**ABOUT THIS EXERCISE:** Look through the records and copy every line in which "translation" appears.

-- DATA UNDER STUDY follows --

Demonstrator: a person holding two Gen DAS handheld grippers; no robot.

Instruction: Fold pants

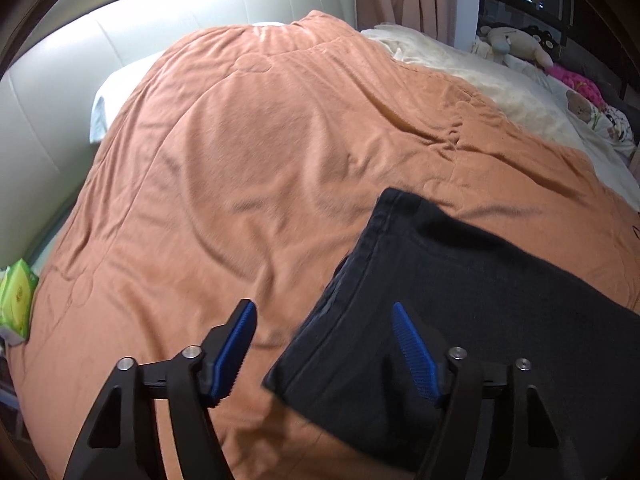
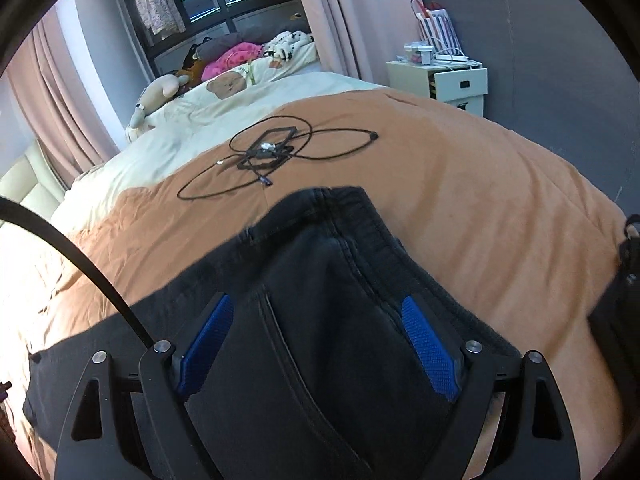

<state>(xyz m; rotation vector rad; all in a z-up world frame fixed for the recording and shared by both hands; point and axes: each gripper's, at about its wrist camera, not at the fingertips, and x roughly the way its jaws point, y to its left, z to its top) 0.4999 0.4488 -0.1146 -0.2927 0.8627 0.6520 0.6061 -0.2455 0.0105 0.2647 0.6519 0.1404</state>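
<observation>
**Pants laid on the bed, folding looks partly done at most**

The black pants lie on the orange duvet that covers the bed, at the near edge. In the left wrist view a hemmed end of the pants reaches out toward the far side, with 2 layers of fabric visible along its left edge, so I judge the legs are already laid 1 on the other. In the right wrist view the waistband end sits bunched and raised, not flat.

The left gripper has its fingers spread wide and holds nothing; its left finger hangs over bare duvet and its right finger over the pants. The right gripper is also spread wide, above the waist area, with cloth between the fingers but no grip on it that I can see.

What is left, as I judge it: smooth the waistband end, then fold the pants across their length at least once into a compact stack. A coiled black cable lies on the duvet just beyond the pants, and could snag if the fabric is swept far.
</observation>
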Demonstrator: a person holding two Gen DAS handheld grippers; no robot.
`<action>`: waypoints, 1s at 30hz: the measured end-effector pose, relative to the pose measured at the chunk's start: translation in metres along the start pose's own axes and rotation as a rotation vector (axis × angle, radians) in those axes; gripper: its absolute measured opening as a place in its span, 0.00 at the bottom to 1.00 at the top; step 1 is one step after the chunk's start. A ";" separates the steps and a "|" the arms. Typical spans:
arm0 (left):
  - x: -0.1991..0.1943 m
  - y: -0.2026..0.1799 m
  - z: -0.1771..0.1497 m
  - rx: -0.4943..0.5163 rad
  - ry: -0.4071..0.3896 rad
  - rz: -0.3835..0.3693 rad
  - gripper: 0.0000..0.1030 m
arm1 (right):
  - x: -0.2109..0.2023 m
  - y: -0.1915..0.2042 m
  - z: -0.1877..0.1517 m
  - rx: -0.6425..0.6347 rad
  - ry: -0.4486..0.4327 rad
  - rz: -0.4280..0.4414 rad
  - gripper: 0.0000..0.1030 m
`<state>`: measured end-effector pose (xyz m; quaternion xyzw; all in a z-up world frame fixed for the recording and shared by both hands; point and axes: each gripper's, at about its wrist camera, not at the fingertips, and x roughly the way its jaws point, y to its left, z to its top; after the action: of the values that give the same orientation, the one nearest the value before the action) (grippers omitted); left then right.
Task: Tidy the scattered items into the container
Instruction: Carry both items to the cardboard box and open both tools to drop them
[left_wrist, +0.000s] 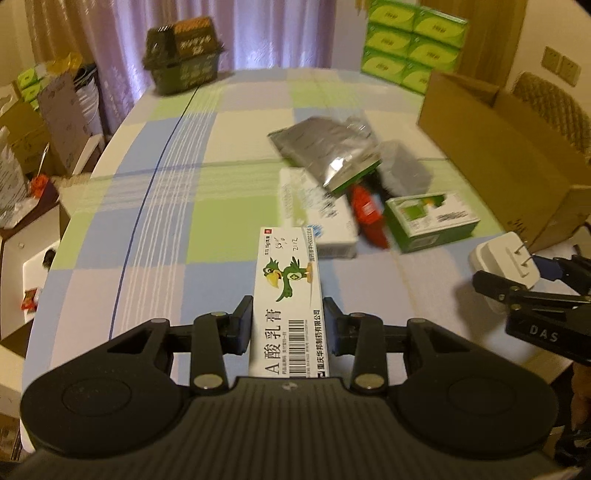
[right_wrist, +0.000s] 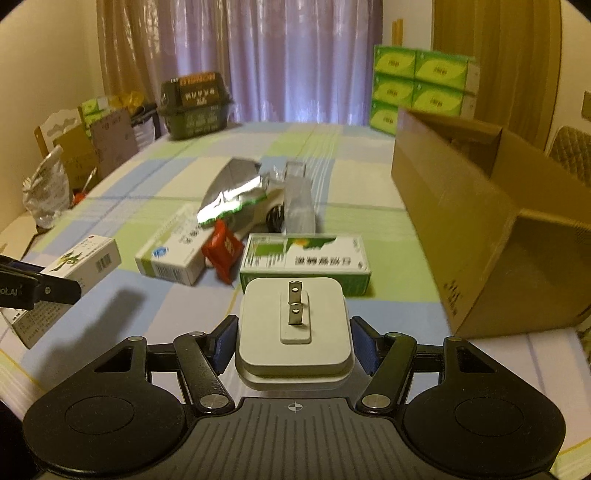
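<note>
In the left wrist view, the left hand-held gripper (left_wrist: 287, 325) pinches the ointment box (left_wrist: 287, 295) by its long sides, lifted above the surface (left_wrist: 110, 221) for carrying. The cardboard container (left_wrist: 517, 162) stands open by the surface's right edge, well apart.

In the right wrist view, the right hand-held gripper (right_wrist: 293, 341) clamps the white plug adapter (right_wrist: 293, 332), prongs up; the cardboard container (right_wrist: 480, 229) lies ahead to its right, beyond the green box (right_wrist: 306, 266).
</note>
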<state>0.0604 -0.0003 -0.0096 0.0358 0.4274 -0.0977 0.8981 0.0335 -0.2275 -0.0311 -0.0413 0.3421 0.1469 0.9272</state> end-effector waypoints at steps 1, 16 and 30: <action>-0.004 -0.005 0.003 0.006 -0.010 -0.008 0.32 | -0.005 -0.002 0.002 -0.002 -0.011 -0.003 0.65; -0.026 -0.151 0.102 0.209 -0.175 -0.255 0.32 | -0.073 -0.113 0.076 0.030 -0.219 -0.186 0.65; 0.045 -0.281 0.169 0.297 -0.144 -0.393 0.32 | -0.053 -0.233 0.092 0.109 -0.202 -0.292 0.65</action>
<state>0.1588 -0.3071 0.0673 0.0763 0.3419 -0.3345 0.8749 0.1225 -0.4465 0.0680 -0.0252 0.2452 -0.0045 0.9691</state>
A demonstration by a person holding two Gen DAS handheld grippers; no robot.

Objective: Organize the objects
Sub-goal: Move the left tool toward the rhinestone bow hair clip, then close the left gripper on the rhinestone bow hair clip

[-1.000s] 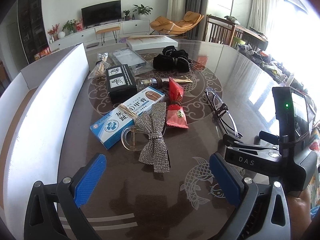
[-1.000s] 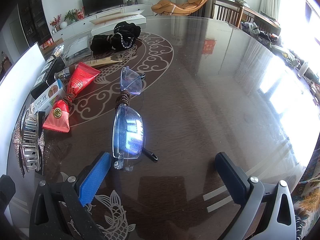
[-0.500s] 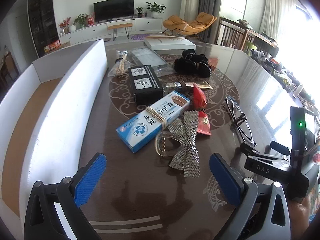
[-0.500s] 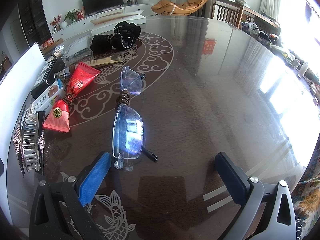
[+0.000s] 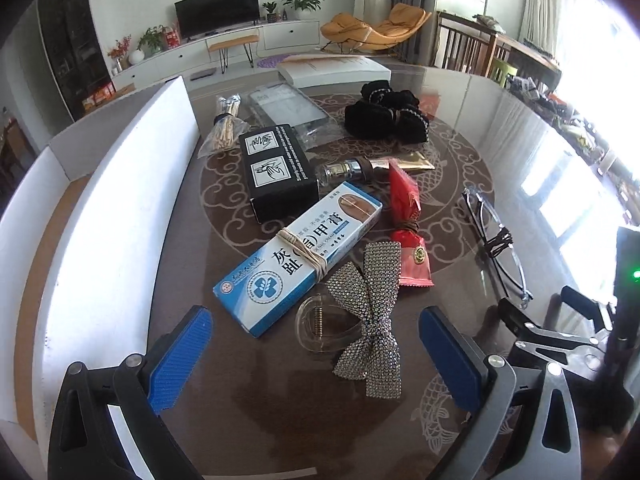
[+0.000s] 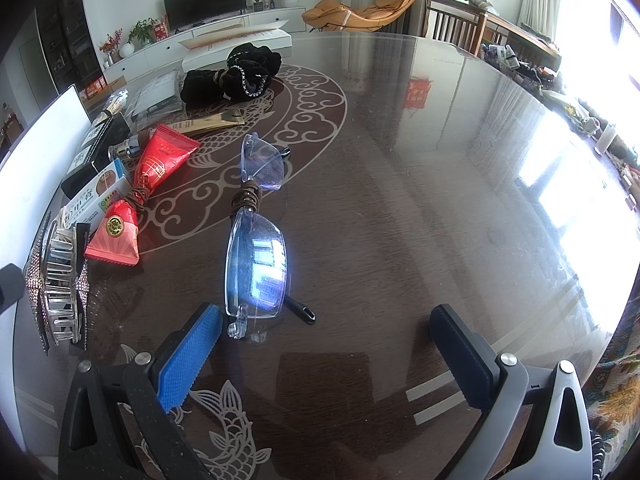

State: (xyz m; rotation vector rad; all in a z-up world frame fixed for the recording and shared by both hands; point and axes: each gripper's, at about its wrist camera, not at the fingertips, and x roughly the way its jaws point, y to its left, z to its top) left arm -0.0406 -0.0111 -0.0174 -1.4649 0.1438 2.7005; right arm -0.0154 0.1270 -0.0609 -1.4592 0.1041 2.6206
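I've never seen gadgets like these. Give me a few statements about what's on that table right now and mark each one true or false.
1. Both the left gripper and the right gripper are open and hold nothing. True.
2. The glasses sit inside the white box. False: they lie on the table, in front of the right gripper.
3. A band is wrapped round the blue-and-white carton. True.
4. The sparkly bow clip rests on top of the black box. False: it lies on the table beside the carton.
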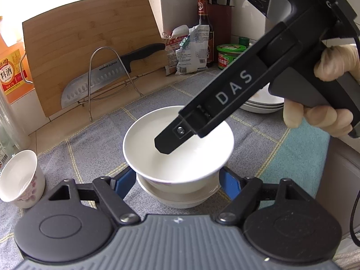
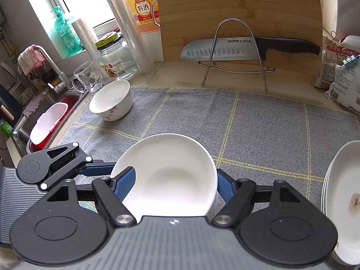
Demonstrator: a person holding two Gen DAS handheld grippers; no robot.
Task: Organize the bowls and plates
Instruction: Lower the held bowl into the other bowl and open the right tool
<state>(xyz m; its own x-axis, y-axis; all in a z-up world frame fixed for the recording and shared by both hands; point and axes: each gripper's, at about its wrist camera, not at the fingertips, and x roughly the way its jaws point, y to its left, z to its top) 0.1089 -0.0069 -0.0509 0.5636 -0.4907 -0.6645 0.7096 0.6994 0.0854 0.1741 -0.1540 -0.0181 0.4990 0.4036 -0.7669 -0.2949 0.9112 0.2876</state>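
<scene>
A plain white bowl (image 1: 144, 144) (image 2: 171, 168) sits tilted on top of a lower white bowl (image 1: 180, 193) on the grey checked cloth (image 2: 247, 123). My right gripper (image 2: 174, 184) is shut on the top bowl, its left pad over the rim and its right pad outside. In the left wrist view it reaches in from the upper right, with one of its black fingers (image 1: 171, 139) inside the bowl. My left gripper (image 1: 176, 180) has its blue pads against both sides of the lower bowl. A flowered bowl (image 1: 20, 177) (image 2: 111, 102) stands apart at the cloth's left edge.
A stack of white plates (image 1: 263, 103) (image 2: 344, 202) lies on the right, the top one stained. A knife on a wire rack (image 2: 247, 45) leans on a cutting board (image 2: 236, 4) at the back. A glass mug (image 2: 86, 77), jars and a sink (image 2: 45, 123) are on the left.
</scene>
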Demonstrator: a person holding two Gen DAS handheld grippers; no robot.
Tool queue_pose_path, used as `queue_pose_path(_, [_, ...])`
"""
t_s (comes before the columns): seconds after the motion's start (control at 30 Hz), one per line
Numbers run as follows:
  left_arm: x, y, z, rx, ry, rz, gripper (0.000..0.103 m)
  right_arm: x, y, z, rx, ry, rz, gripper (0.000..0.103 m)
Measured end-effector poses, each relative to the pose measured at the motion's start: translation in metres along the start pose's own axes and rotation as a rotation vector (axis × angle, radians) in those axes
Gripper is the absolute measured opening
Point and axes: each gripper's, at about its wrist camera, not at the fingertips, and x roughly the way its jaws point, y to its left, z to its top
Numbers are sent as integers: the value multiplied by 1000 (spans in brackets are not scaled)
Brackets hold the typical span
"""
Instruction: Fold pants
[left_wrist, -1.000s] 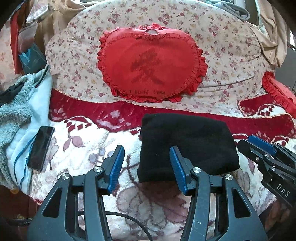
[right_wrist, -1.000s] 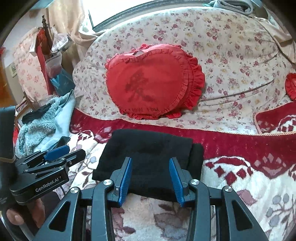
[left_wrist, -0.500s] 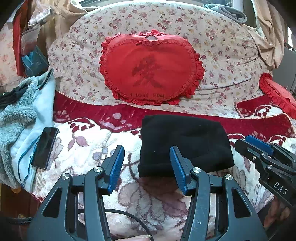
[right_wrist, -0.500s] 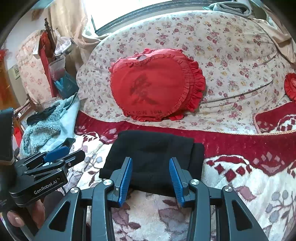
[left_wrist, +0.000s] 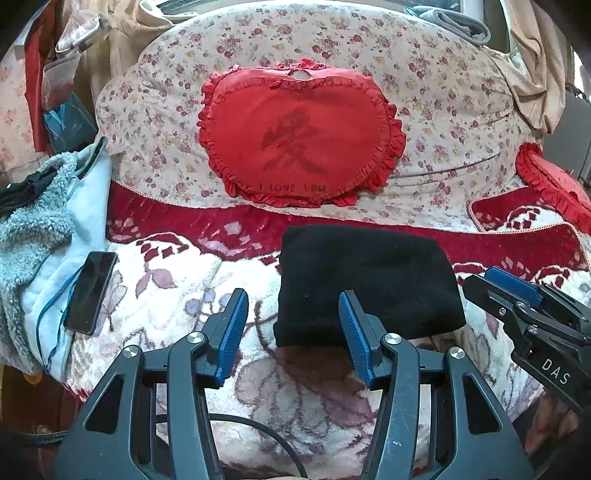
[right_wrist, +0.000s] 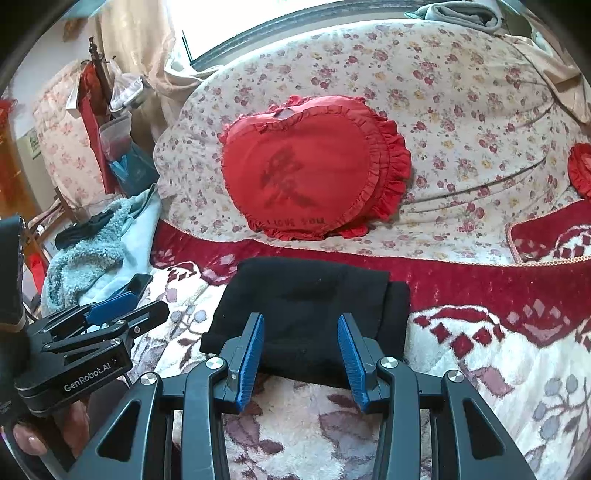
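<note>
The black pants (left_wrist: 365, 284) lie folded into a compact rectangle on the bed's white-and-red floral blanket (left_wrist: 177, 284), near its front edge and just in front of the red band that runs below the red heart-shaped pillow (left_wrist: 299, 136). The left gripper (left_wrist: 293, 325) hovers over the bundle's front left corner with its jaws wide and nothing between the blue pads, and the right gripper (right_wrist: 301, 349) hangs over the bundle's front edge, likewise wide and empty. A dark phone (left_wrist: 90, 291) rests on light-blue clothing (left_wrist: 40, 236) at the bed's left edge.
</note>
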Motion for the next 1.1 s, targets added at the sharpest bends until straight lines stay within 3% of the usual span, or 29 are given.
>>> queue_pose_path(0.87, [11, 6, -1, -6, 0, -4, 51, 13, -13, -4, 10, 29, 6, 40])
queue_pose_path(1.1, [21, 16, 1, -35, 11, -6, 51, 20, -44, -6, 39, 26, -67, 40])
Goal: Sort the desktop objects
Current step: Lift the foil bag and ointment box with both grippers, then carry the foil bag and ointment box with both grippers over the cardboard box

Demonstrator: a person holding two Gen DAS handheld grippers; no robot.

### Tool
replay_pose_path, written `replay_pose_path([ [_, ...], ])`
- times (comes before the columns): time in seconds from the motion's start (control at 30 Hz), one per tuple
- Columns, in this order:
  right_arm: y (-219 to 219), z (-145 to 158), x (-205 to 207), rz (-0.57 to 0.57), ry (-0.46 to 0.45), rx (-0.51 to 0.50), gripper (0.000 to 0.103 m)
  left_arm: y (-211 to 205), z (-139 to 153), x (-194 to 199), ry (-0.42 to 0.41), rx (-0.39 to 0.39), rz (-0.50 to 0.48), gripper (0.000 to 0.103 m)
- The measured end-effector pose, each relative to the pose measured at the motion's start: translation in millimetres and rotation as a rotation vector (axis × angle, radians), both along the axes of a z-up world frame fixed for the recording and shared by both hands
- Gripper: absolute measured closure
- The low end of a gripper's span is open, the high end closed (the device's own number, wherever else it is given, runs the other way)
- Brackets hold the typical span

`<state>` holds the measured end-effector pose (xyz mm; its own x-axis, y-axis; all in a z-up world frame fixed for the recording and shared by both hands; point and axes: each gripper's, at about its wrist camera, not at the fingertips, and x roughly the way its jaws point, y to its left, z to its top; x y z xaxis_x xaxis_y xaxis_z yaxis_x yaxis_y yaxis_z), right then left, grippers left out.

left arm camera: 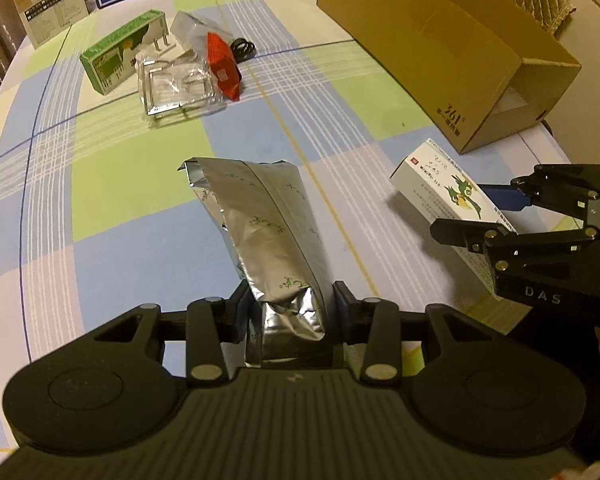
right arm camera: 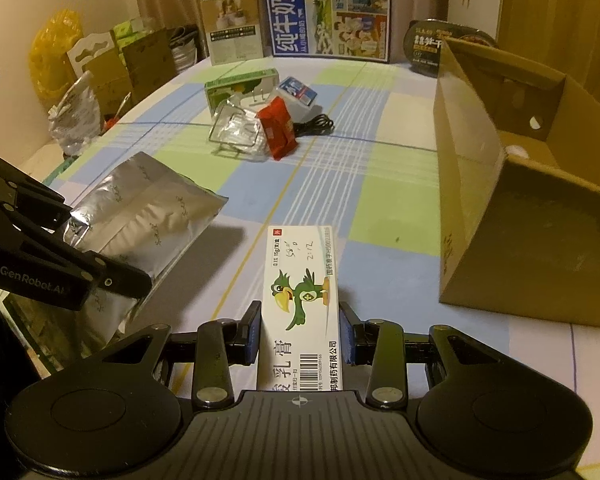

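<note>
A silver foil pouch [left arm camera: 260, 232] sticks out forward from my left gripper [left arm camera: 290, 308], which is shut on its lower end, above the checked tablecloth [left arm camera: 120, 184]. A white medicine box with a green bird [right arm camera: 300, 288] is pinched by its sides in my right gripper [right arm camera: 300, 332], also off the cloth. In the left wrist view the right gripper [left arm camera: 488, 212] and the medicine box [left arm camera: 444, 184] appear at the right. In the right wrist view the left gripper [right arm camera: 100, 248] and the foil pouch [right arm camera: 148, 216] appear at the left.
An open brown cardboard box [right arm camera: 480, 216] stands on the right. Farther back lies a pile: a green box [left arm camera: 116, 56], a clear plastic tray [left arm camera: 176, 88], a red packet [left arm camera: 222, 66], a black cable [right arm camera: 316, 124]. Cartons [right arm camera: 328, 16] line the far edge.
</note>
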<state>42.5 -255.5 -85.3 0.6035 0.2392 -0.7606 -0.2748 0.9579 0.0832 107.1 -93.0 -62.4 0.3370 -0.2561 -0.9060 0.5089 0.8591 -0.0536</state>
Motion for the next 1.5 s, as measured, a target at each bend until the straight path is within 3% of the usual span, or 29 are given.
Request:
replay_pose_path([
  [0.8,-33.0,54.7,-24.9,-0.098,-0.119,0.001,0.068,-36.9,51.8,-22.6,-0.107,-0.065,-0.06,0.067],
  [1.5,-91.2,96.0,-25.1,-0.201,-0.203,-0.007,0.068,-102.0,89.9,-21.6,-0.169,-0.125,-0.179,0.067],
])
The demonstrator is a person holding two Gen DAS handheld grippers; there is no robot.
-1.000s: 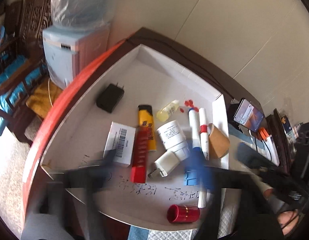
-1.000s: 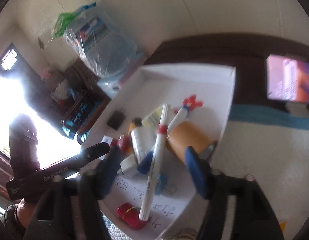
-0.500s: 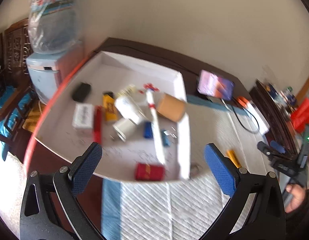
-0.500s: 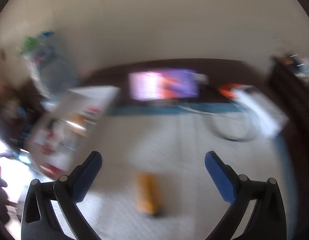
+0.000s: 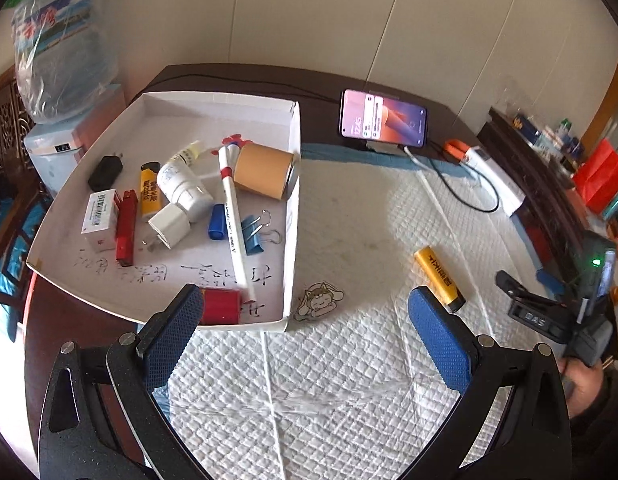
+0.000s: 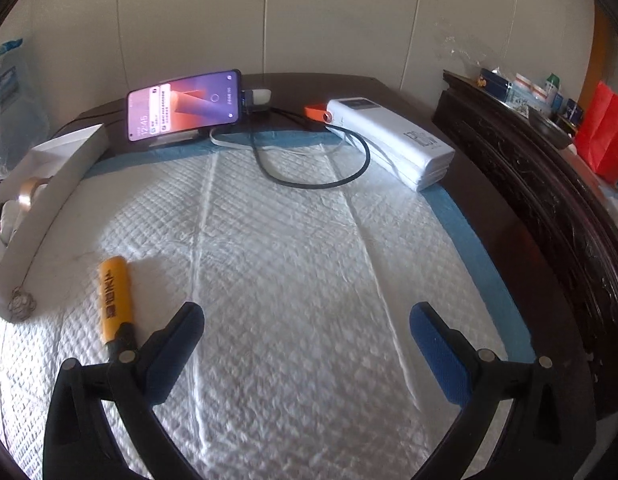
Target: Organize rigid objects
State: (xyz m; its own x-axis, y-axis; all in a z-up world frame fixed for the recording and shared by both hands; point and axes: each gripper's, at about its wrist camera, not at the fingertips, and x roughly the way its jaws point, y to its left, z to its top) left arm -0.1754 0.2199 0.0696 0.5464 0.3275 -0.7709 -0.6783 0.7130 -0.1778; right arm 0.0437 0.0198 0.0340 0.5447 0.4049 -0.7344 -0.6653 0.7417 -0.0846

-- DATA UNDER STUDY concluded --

**SOLUTION TO THE PROBLEM:**
`<action>`: waypoints, 1s at 30hz: the measured end-effector pose, relative to the pose measured at the chunk's start: translation in metres along the start pose's own axes and rotation as a rotation vector (axis × angle, radians) in those axes; gripper: its absolute measured opening as a place in its span, 0.00 at the bottom to 1.00 at the top; step 1 is one step after the chunk's start. A ";" separates the steps and a "|" the arms. Typical spans:
Measured end-effector poses, each relative to the pose measured at the motion's start: translation in metres along the start pose's own axes and rotation as a rotation vector (axis × angle, radians) in those axes
- The measured end-effector pose, each relative to the pose measured at the motion's start: translation in millimetres and rotation as a rotation vector (axis × angle, radians), both along the axes of a z-up world frame fixed for the recording and shared by both hands

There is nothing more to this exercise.